Ans.  Newton’s Second Law of Motion
This law states that “When a net force acts on a body, it produces acceleration in the body in the direction of the net force. The magnitude of this acceleration is directly proportional to the net force acting on the body and inversely proportional to its mass”.

##### (vi) A stone attached to a 1m long string is moving with a speed of 5ms-1 in a circle. Find the centripetal acceleration of the stone.

Sol. Radius of circle = r = 1m
Speed = v = 5 ms-1
Centripetal acceleration = ac =?
Using formula
ac = v2 / r
ac = (5)2 / 1
ac = 25 ms-2

##### (vii) Why a body can not be in equilibrium under the action of a single force?

Ans. In the case of a single force, the net force is not zero so acceleration is produced. Therefore, under the action of a single force, a body can not be in equilibrium.

##### (viii) On what factors the orbital speed of a satellite depends?

Ans:  The formula of orbital speed is:
vo  = √g(R + h)
The above formula shows that the orbital speed of a satellite depends upon g, R, and h. Since R and g both are constant, therefore, the orbital speed of the satellite depends on h (its altitude above Earth).

##### (ix) Define work. Give its two formulas and SI-Unit.

Sol. WORK
Work is said to be done when a force acts on a body and moves it through some distance in the direction of the force. Work is therefore equal to the product of force and distance. It is given by
Work done = Force x displacement
W = FS

Sometimes the force makes an angle ‘θ’ with the direction of motion, then the work done is given by:
W = (F Cosθ) S
Where F Cosθ is the components of force along which the body moves and covers the distance S.

UNIT OF WORK
The SI unit of work is ‘Joule’.

##### (x) At sea level, the atmospheric pressure is about 0.01013kNcm-2. Convert it into Nm-2.

Excluded from Syllabus for Annual Exam 2021

##### (xi) Define specific heat and give its formula.

Ans. Specific Heat
Specific heat of a substance is the amount of heat required to raise the temperature of 1 kg of that substance by 1 K (Kelvin). It is denoted by ‘c’. Its unit is Jkg-1K-1. Mathematically, it is given by:
C = ∆Q / (m ∆T)
We can find the specific heat of a solid by using the above formula.

##### (xii) How does hot tea remain hot for a long time in a thermos flask?

Excluded from Syllabus for Annual Exam 2021

##### (xiii) Define conduction and convection of heat.

Ans. Conduction of Heat:
The mode of transfer of heat by vibrating atoms and free electrons in solids from hot to cold parts of a body is called the conduction of heat.

Convection of Heat:
Transfer of heat by actual movement of molecules from a hot place to a cold place is known as convection of heat.

##### (xv) What is the purpose of constriction in a clinical thermometer?

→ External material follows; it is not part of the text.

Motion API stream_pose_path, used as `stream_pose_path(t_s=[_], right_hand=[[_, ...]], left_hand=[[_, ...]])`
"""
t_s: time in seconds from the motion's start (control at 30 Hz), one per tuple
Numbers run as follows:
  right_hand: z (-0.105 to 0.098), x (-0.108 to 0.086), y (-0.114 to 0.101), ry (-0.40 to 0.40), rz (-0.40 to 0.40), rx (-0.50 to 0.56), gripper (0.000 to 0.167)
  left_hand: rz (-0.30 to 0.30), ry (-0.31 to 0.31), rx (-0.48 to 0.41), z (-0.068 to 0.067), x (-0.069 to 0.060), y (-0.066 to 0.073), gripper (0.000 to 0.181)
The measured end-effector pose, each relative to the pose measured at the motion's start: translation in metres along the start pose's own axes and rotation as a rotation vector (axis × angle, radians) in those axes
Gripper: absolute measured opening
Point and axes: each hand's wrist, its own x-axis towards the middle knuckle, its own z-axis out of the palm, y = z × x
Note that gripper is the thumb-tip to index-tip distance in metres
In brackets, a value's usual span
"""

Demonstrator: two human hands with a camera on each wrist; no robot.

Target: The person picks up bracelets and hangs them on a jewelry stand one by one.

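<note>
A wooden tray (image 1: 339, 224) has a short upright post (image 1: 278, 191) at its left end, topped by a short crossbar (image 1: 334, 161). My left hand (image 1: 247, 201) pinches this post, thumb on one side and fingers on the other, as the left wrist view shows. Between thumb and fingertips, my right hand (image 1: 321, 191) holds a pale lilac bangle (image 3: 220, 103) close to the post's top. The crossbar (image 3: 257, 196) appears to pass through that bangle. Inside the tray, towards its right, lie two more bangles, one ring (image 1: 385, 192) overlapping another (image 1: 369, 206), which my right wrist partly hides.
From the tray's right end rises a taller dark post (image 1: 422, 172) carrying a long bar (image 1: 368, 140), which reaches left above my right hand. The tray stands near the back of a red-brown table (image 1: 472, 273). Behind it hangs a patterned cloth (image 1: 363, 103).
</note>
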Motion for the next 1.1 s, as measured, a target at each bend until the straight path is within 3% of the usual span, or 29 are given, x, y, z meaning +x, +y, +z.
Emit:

Ans. The purpose of constriction in a clinical thermometer is to prevent the mercury to return. Thus, its reading does not change until reset.

### Class 9 Physics Solved Paper 2019 OverseasSection C

##### Q3. a. Define and give two examples of each: i.  Pre-fixes (2)ii.  Vibratory motion (2)iii.  Third law of motion (2)

Ans.  i. Prefixes:
The words or letters added before a unit and stand for the multiples or submultiples of that unit are known as prefixes.
Example:
Kilo (k) and Mega (M) etc.

ii. Vibratory motion
To and fro motion of a body about its mean position is known as vibratory motion.
Example:
The motion of a child and a swing.

iii. Third Law of Motion
To every action, there is always an equal but opposite reaction.
Example:
Motion of rocket

##### Q3. b. Find the magnitude and direction of a force if its x-component is 12N and y-component is 5N. (2+2)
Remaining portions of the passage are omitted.